Although Kraft is paying more, Rosenfeld said she expected confirmation of the company’s investment-grade credit rating later on Tuesday. Moody’s said the rating will likely remain investment grade but they are still under review for possible downgrade.
Cadbury’s second-largest shareholder, Legal & General Investment Management Ltd, with a 5.1 percent stake, said the Kraft offer did not reflect true value but did not say it would vote against the deal.
Rosenfeld increased Kraft’s annual cost savings target to at least $675 million by year three, up from $625 million, and said she expected the combined company to add jobs in the UK, where Cadbury already employs 46,000 people.
Cadbury unions have opposed the move, fearing big job cuts. UK politicians have also weighed in, with general elections looming. Prime Minister Gordon Brown told a news conference after the deal was announced that he wanted to protect investment and jobs at Cadbury.
Felicity Loudon, a fourth-generation member of Cadbury’s founding family, was appalled that the company looked destined to fall to Kraft, predicting jobs will be lost and its chocolate will never taste the same.
“We shouldn’t give up,” she told Reuters. “For a quintessentially, philanthropic iconic brand to sell out to a plastic cheese company — there’s no mix there.”

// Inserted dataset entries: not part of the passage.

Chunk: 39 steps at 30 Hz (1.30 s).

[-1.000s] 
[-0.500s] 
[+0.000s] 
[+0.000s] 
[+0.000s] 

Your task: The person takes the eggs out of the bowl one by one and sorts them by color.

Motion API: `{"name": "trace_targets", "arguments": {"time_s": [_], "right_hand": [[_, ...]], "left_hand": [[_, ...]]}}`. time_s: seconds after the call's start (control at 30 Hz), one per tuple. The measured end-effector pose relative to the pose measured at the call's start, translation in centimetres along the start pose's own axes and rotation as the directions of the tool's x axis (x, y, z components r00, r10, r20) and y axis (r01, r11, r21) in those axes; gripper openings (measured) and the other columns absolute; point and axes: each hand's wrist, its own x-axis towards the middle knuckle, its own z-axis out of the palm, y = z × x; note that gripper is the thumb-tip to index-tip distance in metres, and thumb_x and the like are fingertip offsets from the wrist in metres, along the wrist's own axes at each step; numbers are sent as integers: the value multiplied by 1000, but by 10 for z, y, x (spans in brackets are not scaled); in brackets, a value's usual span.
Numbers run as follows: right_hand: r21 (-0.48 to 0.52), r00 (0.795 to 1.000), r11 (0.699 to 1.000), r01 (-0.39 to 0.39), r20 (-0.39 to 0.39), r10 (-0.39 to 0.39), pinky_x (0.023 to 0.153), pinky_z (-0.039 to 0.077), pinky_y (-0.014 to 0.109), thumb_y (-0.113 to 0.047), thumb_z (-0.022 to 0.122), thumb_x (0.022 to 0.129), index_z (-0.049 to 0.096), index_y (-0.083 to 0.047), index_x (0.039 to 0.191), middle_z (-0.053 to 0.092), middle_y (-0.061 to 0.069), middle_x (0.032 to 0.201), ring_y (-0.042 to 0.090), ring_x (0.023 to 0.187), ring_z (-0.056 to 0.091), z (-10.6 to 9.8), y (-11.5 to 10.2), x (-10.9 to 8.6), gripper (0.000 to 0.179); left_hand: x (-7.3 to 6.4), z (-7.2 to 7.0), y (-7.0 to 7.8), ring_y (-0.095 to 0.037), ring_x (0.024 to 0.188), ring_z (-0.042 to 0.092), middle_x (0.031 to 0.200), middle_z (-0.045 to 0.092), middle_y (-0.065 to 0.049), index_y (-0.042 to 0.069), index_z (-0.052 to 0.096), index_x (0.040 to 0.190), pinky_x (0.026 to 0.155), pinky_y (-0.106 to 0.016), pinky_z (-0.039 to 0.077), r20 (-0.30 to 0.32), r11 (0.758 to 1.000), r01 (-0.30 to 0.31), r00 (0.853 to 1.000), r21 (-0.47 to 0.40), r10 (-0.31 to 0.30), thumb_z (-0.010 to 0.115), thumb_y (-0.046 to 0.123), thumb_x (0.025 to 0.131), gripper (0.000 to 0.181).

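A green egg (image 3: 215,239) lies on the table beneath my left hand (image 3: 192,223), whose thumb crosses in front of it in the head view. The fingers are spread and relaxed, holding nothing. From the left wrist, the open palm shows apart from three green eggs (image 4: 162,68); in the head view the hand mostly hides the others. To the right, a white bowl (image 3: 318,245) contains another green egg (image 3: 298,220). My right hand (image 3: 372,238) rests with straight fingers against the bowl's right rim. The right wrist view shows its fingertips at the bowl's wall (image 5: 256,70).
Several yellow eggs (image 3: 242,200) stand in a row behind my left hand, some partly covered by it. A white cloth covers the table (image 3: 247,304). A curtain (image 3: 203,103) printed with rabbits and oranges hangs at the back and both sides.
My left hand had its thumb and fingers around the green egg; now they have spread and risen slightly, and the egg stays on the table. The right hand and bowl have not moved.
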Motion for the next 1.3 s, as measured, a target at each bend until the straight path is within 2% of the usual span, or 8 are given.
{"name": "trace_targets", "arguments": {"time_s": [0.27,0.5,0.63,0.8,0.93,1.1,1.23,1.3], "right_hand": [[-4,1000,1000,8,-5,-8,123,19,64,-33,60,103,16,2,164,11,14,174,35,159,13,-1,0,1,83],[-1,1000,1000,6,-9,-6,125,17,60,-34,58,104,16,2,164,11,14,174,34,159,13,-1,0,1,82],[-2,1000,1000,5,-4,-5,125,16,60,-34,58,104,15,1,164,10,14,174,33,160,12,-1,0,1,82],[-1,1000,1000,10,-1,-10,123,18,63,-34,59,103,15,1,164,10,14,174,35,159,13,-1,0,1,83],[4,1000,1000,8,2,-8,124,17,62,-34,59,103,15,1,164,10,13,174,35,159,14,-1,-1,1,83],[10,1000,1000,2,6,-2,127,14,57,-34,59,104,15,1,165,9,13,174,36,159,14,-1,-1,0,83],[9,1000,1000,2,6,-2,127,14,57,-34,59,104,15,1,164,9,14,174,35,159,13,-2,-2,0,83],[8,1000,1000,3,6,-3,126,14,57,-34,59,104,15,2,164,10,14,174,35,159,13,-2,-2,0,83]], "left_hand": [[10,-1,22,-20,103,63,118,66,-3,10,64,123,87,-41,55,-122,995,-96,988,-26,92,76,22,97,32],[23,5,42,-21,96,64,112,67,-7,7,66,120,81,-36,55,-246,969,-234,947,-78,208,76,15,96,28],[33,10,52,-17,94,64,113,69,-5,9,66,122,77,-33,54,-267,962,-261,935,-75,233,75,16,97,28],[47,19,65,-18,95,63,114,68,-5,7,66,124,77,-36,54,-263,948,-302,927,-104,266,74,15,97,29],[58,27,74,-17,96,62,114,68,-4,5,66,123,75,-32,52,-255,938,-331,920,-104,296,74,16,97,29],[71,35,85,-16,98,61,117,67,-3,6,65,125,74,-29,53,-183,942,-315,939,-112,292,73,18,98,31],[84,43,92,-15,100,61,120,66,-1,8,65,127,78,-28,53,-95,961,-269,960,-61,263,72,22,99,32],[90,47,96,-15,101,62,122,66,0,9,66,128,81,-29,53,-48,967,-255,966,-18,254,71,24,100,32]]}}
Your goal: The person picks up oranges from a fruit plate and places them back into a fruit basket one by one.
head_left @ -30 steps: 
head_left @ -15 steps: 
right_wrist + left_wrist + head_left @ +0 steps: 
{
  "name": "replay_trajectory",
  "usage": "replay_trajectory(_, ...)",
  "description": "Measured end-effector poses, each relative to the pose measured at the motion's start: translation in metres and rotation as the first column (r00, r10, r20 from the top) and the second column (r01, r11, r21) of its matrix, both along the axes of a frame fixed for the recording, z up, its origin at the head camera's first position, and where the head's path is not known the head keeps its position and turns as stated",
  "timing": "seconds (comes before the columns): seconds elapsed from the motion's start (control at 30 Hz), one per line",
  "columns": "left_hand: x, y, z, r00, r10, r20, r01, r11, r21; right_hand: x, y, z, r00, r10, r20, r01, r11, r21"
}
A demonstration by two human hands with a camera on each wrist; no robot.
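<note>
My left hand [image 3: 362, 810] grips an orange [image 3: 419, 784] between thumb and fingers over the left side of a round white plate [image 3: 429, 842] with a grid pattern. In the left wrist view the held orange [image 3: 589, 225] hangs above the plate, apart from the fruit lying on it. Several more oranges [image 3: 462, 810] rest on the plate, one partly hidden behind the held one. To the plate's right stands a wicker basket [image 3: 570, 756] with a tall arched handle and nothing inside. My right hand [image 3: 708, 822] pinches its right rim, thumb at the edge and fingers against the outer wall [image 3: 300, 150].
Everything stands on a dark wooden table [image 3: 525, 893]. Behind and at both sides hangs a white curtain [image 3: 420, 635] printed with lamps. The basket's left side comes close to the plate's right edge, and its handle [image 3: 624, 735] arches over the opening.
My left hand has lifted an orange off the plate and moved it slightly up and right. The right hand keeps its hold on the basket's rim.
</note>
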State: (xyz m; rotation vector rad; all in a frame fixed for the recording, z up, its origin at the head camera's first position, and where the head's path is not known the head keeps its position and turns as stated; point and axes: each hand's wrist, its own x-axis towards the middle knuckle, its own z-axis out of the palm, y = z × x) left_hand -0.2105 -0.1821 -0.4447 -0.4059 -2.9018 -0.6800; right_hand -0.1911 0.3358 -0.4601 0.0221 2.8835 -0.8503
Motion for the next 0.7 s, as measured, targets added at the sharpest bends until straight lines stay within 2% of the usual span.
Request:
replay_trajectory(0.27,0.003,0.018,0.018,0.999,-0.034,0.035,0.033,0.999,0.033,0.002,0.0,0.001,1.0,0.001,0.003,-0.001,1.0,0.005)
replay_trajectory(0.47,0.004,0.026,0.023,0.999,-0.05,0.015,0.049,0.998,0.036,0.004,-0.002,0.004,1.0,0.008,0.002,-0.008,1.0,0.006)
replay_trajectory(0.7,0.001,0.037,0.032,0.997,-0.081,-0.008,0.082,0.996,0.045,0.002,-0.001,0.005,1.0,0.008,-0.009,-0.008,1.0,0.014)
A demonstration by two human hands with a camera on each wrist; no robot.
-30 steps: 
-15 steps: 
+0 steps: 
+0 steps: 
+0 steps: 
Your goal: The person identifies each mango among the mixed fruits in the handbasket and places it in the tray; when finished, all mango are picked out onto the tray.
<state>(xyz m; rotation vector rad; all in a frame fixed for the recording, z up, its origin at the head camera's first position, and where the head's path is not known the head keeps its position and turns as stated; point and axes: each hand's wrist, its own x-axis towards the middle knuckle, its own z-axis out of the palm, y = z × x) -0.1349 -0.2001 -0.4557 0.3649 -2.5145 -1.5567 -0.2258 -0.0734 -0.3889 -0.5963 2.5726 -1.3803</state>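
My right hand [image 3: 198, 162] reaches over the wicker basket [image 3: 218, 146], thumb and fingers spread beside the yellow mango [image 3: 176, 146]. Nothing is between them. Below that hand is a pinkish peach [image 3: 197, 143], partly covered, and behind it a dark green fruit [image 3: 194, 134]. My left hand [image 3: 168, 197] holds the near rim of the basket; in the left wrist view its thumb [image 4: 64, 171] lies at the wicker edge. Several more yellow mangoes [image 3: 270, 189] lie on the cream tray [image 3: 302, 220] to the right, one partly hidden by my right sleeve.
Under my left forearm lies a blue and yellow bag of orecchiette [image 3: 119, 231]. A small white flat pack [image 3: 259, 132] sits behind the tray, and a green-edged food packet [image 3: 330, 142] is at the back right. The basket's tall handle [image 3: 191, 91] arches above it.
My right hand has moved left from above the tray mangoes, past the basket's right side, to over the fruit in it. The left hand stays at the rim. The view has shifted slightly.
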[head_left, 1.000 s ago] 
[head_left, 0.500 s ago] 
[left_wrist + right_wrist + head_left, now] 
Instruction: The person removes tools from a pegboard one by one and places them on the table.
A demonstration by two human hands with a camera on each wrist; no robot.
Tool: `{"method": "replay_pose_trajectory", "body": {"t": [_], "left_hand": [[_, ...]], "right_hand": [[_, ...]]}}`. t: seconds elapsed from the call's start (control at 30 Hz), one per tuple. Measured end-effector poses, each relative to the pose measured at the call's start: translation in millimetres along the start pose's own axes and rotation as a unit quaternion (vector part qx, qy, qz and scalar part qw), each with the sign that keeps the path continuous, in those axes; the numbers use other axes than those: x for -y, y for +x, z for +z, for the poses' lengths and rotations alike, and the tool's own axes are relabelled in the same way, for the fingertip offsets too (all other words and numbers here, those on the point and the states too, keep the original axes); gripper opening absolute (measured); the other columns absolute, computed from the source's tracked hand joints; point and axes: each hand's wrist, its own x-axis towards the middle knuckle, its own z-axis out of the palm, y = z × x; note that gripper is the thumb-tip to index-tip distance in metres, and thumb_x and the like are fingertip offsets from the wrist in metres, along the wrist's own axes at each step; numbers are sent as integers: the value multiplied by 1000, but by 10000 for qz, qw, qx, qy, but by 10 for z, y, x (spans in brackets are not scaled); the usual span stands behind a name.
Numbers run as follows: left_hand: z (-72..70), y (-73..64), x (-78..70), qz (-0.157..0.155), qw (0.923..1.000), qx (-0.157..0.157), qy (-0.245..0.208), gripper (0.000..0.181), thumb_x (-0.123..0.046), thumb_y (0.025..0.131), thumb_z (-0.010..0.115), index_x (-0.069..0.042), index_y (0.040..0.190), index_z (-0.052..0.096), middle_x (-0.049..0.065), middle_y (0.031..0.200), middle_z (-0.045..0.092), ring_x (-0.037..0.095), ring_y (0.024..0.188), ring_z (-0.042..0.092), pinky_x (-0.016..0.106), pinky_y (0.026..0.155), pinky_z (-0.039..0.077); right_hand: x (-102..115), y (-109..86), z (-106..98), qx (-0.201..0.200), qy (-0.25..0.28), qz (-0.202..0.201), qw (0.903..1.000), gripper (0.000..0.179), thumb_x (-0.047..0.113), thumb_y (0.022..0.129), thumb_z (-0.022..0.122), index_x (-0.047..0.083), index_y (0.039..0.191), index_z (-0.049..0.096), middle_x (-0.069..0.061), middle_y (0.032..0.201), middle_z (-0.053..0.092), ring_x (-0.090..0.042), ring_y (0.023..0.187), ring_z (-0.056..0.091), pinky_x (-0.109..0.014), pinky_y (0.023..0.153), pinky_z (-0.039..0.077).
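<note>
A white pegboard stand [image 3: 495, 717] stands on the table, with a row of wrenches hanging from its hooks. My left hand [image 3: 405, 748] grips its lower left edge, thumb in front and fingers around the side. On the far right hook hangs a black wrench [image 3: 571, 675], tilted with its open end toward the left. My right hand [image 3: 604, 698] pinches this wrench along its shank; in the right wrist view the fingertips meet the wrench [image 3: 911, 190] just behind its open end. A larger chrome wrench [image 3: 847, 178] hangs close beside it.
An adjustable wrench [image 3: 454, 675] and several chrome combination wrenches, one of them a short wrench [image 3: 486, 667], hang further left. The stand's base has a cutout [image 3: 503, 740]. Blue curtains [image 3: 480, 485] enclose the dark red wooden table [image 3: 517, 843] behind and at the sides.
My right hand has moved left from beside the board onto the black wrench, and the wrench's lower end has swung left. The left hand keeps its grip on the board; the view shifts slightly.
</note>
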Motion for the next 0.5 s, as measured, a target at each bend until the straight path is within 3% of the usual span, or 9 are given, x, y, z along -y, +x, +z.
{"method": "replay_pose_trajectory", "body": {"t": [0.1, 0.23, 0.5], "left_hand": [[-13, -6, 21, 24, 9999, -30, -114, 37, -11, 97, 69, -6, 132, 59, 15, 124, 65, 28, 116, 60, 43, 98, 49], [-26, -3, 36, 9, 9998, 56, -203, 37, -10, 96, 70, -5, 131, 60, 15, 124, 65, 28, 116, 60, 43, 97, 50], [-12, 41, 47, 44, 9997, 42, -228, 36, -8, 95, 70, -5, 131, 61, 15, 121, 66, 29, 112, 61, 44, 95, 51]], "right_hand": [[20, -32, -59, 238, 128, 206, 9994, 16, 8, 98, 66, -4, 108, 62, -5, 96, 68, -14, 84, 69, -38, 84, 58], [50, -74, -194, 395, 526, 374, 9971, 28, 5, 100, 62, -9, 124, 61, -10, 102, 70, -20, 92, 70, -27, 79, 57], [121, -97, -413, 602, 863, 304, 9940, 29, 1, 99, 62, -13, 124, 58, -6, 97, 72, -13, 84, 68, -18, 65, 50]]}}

Analysts say a counter bid for Cadbury is unlikely. The UK Takeover Panel gave Hershey, the U.S.-based maker of Hershey’s Kisses and Reese’s peanut butter cups, and Italy’s Ferrero, which makes Nutella chocolate spread and Tic-Tac candy, until January 25 to make a firm offer.
Hershey declined comment on the Kraft-Cadbury deal, but a source familiar with the matter said the company was unlikely to compete with Kraft’s raised bid.
With the Kraft-Cadbury deal, Hershey may have missed its best chance to escape the confines of the mature U.S. market, analysts said. Hershey was hamstrung by its unique ownership structure in which it is controlled by a charitable trust.
The deal also makes the new Kraft and Mars-Wrigley the confectionery behemoths dominating a market with distant rivals, such as Ferrero.
Cadbury has agreed to pay a breakup fee of about $193 million, or about 1 percent of the Kraft offer, should its board or shareholders accept a competing bid.
Kraft said the deal would add to 2011 earnings per share by around 5 cents on a cash basis and give a return on investment at a mid-teens percentage rate, well in excess of the cost of capital. Kraft said it does not expect any major divestitures.
Kraft was advised by Lazard, Citi, Deutsche Bank and Centerview Partners, and Cadbury by Goldman Sachs, Morgan Stanley and UBS.